Work instruction:
The expected output is exactly the lines below, starting at the line with "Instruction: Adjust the" and ending at the line with "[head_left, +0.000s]", both included; no other line belongs in it.

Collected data
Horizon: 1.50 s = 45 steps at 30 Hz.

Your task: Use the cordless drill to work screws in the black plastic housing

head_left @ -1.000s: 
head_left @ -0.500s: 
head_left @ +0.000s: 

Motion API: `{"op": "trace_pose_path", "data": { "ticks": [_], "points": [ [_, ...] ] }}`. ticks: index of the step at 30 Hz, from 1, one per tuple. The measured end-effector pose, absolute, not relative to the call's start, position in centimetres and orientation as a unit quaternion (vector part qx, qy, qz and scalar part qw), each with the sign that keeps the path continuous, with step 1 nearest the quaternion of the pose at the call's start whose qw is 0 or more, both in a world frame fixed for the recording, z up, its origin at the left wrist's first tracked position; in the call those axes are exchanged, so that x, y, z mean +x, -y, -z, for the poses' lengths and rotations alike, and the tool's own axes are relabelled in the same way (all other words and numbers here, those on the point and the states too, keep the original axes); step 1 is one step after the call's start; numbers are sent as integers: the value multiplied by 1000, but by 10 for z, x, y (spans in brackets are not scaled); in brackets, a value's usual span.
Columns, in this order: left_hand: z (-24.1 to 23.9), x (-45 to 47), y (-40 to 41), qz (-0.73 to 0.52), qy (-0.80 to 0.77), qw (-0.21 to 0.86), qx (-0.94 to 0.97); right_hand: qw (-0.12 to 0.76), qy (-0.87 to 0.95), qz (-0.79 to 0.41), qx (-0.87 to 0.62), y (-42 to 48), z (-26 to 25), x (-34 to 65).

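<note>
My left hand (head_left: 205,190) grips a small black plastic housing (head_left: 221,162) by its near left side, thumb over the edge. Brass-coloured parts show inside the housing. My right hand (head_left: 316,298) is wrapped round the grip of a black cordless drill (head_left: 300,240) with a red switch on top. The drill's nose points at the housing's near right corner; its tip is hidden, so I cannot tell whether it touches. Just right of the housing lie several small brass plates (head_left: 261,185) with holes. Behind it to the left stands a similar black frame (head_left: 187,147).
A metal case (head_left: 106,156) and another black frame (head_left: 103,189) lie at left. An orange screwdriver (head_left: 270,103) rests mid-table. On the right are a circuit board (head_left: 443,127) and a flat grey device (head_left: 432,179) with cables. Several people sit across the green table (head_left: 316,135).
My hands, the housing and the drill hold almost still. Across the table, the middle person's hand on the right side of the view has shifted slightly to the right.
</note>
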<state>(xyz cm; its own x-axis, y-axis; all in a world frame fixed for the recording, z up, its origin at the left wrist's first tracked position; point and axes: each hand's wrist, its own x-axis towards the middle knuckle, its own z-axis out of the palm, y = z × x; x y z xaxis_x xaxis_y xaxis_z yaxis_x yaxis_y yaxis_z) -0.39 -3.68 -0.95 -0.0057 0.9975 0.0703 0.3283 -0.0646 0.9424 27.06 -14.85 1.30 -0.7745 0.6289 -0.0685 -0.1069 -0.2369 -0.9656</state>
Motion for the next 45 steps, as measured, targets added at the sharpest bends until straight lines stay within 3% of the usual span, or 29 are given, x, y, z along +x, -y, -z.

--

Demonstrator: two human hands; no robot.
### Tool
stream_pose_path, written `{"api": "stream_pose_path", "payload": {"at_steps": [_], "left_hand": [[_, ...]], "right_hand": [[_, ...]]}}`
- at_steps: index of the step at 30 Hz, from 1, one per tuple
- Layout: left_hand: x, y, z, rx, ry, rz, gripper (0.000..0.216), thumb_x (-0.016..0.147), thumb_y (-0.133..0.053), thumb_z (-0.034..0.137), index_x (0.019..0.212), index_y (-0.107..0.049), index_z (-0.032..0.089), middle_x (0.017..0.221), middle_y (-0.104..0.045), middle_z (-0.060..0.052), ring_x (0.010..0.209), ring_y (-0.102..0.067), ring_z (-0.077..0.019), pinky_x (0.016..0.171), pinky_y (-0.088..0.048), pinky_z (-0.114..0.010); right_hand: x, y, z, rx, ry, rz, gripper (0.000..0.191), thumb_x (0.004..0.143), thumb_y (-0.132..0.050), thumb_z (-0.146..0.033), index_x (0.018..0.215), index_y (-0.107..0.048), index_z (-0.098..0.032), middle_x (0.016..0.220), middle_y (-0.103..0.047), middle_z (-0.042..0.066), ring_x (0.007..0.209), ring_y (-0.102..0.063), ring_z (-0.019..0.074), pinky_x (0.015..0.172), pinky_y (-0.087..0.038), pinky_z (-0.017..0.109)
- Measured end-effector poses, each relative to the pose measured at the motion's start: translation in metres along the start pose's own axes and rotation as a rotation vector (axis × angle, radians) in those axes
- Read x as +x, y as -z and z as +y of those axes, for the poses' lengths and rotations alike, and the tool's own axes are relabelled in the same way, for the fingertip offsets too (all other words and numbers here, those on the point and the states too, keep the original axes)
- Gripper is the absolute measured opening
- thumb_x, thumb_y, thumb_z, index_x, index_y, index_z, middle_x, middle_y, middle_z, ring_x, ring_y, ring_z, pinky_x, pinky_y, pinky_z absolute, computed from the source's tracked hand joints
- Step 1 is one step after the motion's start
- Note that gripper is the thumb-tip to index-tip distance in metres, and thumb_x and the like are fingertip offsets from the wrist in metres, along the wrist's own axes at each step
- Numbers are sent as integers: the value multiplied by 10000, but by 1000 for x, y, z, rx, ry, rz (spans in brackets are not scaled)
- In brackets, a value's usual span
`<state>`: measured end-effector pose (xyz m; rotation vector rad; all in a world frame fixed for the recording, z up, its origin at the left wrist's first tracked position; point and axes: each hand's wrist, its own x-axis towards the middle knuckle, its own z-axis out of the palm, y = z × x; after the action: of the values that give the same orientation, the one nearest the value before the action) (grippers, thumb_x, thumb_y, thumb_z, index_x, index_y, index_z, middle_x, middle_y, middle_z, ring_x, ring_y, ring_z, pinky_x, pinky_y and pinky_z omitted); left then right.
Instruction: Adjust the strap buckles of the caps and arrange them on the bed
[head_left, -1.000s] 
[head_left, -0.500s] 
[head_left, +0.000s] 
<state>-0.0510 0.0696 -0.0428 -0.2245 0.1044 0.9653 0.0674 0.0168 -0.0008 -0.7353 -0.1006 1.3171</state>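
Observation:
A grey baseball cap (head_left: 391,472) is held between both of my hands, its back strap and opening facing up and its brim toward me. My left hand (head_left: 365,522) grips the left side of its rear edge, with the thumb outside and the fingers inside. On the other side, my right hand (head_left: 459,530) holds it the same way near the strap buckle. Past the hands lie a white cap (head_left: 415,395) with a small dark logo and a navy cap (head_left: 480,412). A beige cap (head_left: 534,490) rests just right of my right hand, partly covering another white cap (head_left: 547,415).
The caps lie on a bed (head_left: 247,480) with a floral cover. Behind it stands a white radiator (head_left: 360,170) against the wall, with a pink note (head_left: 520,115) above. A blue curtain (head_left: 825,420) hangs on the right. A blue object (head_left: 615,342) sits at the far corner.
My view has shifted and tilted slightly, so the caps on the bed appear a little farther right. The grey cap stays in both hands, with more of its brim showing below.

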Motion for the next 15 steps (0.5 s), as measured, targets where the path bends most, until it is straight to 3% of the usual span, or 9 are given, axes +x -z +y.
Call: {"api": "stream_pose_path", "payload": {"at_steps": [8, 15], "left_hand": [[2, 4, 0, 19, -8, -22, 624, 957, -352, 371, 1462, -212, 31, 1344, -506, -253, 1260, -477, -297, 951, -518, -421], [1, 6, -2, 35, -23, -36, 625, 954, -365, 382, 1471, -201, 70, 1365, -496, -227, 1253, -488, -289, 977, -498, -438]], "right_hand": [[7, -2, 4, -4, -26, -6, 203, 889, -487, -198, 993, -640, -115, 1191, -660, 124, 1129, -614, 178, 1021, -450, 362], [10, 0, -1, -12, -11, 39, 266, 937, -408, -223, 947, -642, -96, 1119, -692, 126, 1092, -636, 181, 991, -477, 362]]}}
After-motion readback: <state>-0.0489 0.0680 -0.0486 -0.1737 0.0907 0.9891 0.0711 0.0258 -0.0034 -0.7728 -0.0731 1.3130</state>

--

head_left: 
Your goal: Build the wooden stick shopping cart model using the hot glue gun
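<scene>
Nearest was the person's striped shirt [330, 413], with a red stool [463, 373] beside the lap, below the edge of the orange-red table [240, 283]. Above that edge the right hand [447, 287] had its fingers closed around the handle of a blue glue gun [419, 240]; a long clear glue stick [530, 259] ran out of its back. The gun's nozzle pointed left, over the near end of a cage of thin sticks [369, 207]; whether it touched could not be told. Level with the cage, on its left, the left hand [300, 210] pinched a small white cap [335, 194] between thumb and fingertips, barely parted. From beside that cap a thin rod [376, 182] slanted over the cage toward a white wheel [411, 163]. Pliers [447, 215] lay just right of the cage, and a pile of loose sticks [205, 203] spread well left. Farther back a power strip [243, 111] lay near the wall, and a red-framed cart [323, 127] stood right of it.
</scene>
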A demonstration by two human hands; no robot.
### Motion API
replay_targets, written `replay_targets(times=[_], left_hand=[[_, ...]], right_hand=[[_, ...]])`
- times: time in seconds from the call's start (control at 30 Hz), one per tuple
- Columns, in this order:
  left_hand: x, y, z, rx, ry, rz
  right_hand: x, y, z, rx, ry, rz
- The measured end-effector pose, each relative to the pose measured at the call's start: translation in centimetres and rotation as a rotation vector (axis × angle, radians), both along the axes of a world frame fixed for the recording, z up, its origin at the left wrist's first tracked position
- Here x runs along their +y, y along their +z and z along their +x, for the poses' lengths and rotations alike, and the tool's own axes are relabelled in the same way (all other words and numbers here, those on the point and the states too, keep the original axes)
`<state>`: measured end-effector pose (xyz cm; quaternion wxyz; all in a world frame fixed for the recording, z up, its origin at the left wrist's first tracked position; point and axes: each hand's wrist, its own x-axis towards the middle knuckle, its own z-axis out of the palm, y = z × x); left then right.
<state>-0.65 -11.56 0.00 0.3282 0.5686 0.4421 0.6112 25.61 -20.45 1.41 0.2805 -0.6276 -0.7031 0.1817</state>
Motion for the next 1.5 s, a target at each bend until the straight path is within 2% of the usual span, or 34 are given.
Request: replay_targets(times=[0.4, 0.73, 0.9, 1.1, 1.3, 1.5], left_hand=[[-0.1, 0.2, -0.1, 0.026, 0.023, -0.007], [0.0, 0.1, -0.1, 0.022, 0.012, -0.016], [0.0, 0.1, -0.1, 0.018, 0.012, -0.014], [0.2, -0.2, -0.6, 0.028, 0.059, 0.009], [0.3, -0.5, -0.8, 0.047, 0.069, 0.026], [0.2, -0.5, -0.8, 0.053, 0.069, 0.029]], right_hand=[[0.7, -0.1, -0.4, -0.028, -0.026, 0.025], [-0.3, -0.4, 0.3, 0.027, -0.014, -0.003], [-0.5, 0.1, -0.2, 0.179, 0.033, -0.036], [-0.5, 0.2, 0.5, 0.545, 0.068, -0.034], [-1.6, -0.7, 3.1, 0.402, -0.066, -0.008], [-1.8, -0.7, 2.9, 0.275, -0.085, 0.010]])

Solved exercise:
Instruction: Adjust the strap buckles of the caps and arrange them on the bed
[head_left, -1.000s] 
[head_left, -0.500s] 
[head_left, +0.000s] 

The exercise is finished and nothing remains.